The recent amendment also makes clear that the new employer’s lack of
awareness of the potential for a reemployment claim (at the time of the merger,
acquisition, or other form of successorship) is not a factor to be considered
in determining if the new employer is the successor in interest to the old
employer.

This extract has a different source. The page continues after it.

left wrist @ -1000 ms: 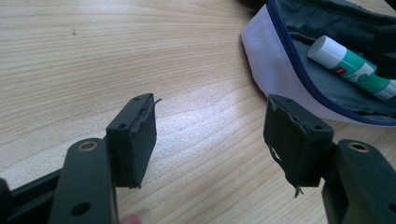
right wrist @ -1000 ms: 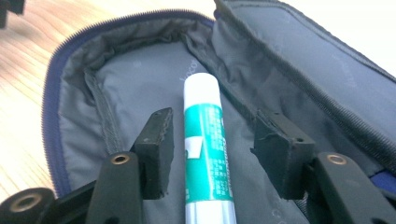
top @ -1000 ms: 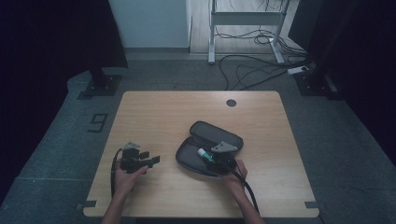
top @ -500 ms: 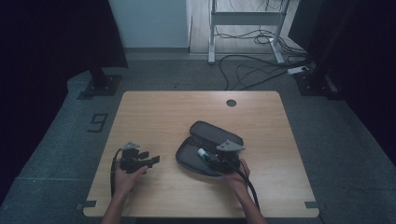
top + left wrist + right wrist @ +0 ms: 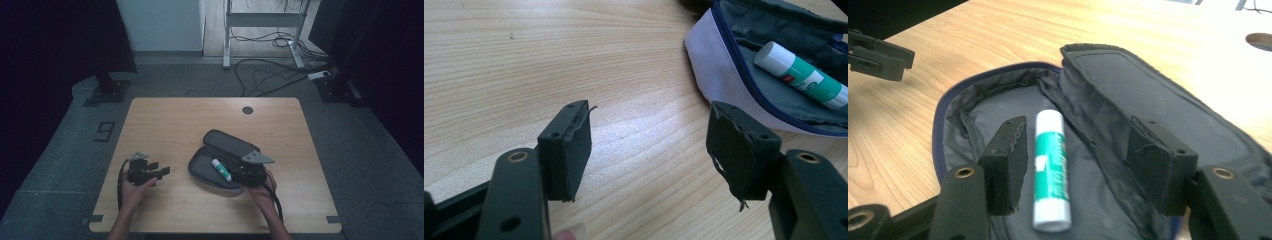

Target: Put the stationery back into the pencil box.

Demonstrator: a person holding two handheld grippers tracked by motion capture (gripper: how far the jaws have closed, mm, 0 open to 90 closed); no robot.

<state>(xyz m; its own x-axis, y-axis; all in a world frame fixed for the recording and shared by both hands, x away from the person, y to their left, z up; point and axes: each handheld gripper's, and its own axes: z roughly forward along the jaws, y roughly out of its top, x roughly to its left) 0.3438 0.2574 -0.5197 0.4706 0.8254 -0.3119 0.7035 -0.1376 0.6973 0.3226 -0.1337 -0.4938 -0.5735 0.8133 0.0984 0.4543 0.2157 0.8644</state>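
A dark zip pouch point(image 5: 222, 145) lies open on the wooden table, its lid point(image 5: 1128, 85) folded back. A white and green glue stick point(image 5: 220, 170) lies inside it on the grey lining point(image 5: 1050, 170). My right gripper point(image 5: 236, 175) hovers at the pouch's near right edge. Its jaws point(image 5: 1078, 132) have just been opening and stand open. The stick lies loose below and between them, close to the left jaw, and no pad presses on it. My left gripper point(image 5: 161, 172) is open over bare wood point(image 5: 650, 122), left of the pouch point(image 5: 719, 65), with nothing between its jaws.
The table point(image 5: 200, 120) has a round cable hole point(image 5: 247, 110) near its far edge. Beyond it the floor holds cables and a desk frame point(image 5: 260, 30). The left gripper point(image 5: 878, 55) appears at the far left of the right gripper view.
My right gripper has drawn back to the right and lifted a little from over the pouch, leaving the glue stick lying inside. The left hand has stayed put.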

Please see Law Review 1075 (Nov. 2010) for a
detailed discussion of this accomplishment.
REQUIRE EQUITABLE RELIEF
WHERE APPROPRIATE
As enacted in 1994, section
4323(e) of USERRA provided: “The court may use its full equity powers,
including temporary or permanent injunctions, temporary restraining orders, and
contempt orders, to vindicate fully the rights or benefits of persons under
this chapter.” (Emphasis supplied.) In Law
Review 200 (Oct. 2005), I urged Congress to change “may” to “shall.”
In VBIA-2008, Congress
amended section 4323(e) to read as follows:
“The court shall use, in any case
in which it is appropriate, its full equity powers, including temporary or
permanent injunctions, temporary restraining orders, and contempt orders, to
vindicate fully the rights or benefits of persons under this chapter.” (Emphasis supplied.) I am pleased with the change of “may” to
“shall” but disappointed with the “in any case in which it is appropriate”

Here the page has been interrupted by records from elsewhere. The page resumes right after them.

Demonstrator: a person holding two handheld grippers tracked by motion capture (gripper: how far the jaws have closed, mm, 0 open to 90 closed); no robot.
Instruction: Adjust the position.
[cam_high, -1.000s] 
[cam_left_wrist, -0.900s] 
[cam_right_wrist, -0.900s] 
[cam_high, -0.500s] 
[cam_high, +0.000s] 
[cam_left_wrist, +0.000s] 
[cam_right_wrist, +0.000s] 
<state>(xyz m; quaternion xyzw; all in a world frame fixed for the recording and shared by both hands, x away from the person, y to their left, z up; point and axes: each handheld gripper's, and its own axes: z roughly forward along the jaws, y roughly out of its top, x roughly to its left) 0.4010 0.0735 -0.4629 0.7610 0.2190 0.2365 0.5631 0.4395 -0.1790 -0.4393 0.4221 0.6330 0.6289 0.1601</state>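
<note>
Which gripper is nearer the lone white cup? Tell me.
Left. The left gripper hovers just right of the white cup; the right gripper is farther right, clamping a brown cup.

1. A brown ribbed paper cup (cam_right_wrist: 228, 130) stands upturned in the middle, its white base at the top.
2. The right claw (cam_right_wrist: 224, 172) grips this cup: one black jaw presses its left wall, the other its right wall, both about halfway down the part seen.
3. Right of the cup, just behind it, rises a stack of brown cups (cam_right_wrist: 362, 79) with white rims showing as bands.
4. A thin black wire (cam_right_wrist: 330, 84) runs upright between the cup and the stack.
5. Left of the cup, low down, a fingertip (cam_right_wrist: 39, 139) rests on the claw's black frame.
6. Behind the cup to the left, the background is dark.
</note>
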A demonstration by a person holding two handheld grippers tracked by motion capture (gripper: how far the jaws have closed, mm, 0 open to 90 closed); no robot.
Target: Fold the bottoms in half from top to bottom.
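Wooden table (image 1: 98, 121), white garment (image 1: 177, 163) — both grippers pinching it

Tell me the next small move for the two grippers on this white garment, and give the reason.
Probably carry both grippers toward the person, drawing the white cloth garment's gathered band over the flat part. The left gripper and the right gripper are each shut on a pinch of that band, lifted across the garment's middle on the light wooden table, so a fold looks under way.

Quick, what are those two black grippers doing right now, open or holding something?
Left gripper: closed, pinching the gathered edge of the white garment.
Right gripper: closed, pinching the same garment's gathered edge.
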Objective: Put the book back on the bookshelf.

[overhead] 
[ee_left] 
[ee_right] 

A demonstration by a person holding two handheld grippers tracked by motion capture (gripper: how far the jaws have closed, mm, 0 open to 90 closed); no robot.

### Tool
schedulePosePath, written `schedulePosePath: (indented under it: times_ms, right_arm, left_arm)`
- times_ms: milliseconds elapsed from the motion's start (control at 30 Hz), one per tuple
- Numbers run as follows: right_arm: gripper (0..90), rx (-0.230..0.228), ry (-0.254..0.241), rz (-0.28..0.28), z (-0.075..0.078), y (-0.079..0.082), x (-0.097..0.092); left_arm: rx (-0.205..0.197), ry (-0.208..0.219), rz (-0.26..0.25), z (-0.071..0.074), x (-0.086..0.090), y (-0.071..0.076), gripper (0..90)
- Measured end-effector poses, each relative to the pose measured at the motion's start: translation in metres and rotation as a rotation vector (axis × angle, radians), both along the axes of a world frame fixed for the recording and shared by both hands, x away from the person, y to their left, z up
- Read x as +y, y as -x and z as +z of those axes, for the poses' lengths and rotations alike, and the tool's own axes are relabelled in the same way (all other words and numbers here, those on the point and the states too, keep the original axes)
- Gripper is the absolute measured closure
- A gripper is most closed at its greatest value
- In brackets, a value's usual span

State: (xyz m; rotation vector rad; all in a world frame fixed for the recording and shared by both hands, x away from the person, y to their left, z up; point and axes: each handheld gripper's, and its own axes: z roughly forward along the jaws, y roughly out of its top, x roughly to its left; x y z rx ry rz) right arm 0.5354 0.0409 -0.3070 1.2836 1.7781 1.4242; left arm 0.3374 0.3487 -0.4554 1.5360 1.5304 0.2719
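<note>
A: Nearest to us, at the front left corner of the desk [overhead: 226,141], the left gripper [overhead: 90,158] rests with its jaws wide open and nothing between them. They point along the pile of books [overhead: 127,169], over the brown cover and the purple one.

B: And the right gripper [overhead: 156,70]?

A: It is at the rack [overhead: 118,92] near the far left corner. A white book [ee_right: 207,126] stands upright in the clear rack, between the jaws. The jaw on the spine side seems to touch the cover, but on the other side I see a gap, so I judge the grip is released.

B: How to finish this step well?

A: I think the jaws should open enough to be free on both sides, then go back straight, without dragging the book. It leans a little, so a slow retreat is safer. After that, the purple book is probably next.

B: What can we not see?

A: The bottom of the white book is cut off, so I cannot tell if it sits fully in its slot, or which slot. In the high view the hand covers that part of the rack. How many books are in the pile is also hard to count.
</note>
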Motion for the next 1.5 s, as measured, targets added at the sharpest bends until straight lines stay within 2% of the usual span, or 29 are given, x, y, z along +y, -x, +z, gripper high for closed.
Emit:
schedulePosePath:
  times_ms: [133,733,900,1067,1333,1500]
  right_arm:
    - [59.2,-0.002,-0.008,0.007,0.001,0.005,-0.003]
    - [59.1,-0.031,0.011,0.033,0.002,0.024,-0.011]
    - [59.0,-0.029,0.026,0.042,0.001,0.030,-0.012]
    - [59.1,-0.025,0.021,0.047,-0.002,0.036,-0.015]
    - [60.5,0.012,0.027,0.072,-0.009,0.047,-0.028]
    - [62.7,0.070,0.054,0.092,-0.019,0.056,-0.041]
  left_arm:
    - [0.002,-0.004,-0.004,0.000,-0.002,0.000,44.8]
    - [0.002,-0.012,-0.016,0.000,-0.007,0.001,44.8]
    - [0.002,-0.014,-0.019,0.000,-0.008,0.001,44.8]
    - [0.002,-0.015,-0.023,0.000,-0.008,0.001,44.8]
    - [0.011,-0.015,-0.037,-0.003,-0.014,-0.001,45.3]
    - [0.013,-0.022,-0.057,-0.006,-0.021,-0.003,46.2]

language. I urge Congress to amend
section 4323(e) again and to remove this vague language.
When an employer has violated
USERRA, the violation needs to be corrected quickly. The possible availability of back pay at some
future date is not a sufficient reason to withhold injunctive relief. Please see Law Review 1049 (Oct. 2010) for a detailed discussion of this
issue.
CLARIFY THAT NO
STATUTE OF LIMITATIONS APPLIES TO USERRA CASES
Section 311(f)(1) of
VBIA-2008 added a new section 4327 to USERRA.

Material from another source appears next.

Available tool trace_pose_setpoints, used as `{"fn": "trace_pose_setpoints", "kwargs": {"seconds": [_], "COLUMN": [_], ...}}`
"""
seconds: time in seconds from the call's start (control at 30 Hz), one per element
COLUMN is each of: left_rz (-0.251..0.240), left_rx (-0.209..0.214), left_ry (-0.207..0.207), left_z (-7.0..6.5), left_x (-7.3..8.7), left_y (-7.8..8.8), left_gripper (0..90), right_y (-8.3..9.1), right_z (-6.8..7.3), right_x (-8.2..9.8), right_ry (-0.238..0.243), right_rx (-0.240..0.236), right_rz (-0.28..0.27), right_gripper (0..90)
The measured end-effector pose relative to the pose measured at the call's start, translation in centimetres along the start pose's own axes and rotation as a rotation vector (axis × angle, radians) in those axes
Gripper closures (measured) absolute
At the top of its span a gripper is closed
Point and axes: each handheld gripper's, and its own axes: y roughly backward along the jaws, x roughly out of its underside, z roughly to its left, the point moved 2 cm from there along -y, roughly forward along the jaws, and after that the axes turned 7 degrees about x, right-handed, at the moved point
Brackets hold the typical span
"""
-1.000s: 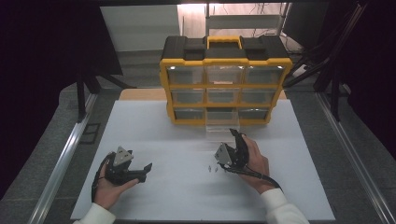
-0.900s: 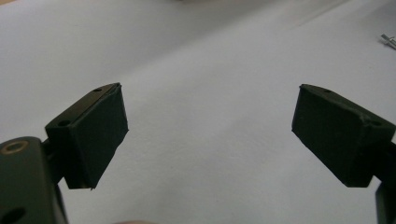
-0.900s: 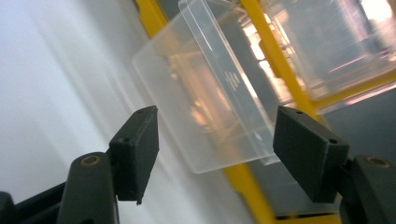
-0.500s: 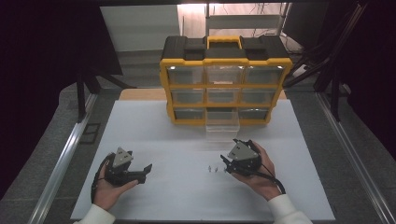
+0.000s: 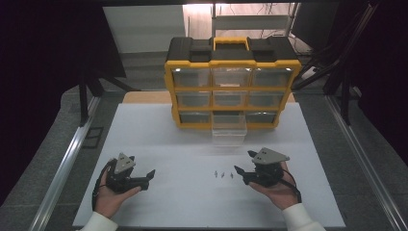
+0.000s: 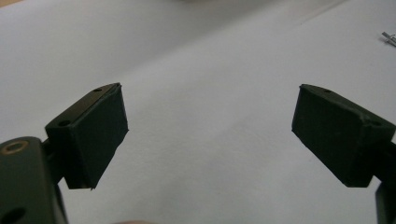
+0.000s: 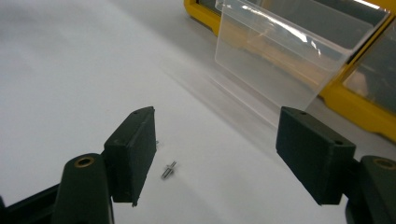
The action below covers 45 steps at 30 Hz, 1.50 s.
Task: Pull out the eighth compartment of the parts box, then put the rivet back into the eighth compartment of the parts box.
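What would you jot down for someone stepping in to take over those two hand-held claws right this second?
Left claw: open, empty, resting low at the left of the white table.
Right claw: open, empty, its jaws have just been opening; it points at the small metal pins lying loose on the table.
Yellow drawer cabinet stands at the back; its clear drawer, bottom row middle, is pulled out.
Done: drawer out, pins on the table.
Left, probably: pick up the pins, perhaps put them into the drawer, then close it.

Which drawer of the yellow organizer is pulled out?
The bottom-row middle drawer of the organizer is pulled out: its clear box sticks forward over the white table, while the other eight sit flush.
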Motion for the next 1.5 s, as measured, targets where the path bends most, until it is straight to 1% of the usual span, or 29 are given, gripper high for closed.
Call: {"fn": "trace_pose_setpoints", "kwargs": {"seconds": [0.03, 0.17, 0.33, 0.43, 0.7, 0.8, 0.97, 1.07, 1.13, 1.17, 1.2, 1.27, 1.4, 1.47, 1.5], "left_rz": [0.000, 0.000, 0.000, -0.001, -0.004, -0.009, -0.013, -0.008, -0.001, 0.001, 0.006, 0.003, 0.002, 0.002, 0.001], "left_rx": [-0.001, -0.002, -0.004, -0.005, -0.003, 0.000, 0.003, 0.000, -0.005, -0.008, -0.008, 0.001, 0.005, 0.005, 0.005], "left_ry": [0.001, -0.001, 0.003, 0.005, 0.006, 0.008, 0.017, 0.010, 0.004, -0.001, -0.007, -0.013, -0.015, -0.011, -0.010], "left_z": [0.0, 0.0, -0.1, -0.1, -0.3, -0.3, -0.2, -0.2, -0.3, -0.3, -0.5, -0.7, -0.7, -0.5, -0.4], "left_x": [0.0, 0.0, 0.0, 0.0, -0.1, 0.0, 0.0, -0.1, -0.1, -0.1, -0.1, -0.2, -0.2, -0.2, -0.2], "left_y": [0.0, 0.0, 0.0, 0.1, 0.1, 0.2, 0.3, 0.3, 0.2, 0.1, 0.1, 0.1, 0.0, -0.1, 0.0], "left_gripper": [11.0, 11.0, 10.9, 10.9, 10.9, 10.8, 10.8, 10.9, 10.9, 10.9, 10.9, 10.9, 10.8, 10.8, 10.8], "right_y": [0.3, 0.8, 1.3, 1.4, 1.5, 1.5, 1.4, 1.2, 1.1, 1.1, 1.1, 1.0, 0.7, 0.1, 0.1], "right_z": [-0.2, -0.8, -1.3, -1.5, -1.5, -1.6, -1.5, -1.4, -1.1, -1.1, -1.0, -0.6, -0.4, -0.2, -0.2], "right_x": [0.2, 0.7, 1.1, 1.2, 1.2, 1.2, 1.1, 1.1, 1.0, 1.0, 1.0, 0.8, 0.7, 0.7, 0.7], "right_ry": [-0.022, -0.063, -0.098, -0.102, -0.102, -0.110, -0.099, -0.083, -0.081, -0.081, -0.079, -0.061, -0.058, -0.056, -0.056], "right_rx": [-0.013, -0.028, -0.049, -0.050, -0.056, -0.059, -0.069, -0.063, -0.069, -0.069, -0.067, -0.064, -0.072, -0.083, -0.083], "right_rz": [0.001, 0.002, 0.003, 0.011, 0.021, 0.024, 0.042, 0.067, 0.087, 0.087, 0.093, 0.114, 0.133, 0.159, 0.159], "right_gripper": [28.4, 28.3, 28.2, 28.0, 27.6, 27.6, 27.5, 27.5, 27.3, 27.3, 27.3, 27.2, 27.1, 26.9, 26.9]}}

Section 4327(b) now provides: “If
any person seeks to file a complaint or claim with the Secretary [of Labor],
the Merit Systems Protection Board, or a Federal or State court under this
chapter [USERRA], there shall be no limit on the period for filing the
complaint or claim.”
President Bush signed
VBIA-2008 on Oct. 8, 2008—the date of enactment. There is
no statute of limitations for USERRA
causes of action that accrued on or after Oct. 8, 2008. For causes of
action that accrued prior to Oct. 8, 2008, the four-year default statute of limitations under
28 U.S.C. 1658(a) continues to apply.
Please see Law Review 0925
and Law Review 0948 for a detailed
discussion.
STRENGTHEN THE
PROTECTION AGAINST DISCRIMINATION WITH RESPECT TO RATE OF PAY
Section 701 of VBA-2010
amended section 4303(2) of USERRA, the definition of “benefit of
employment”—changing “other than wages or salary for work performed” to
“including wages or salary for work performed.”
This welcome amendment is discussed in detail in Law Review 1076 (Nov. 2010).
ENSURE TIMELY
ACTION BY DOL, DOJ, AND OSC
VBIA-2008 amended USERRA by
adding time limits for the Department of Labor (DOL), the Department of Justice (DOJ), and the Office of Special Counsel
(OSC). The most important time limit is
the requirement that DOL complete its investigation of a USERRA complaint
within 90 days. There has been some
improvement in DOL timeliness, but DOL still routinely takes far more than 90 days to investigate even a
simple USERRA case. We will continue our
efforts to ensure that DOL is sufficiently staffed and that the employees are
properly trained and motivated to complete these important investigations in a
timely and professional way.
In his famous soliloquy
contemplating suicide, Prince Hamlet complained about “the law’s delays” among
many other complaints. Hamlet, Act III, Scene I, by William
Shakespeare. Not much has changed in the
intervening 400 years.
CALL TO ACTION
As we prepare to start the
112th Congress, please contact your United States Representative and
your two Senators. Ask them to introduce
and/or support legislation to accomplish the remaining SAJA proposals:
a.
Make agreements to submit future USERRA
disputes to binding arbitration unenforceable as a matter of law.
b.
Make the states
(as employers) waive 11th Amendment immunity with respect to USERRA
claims, as a condition of the receipt of federal assistance.
c. Improve USERRA’s
liquidated damages provision.
d.
Make the award of
attorney fees mandatory rather than discretionary.
Please see Law Review 0847 for a detailed
discussion of the rationale for each of these proposals.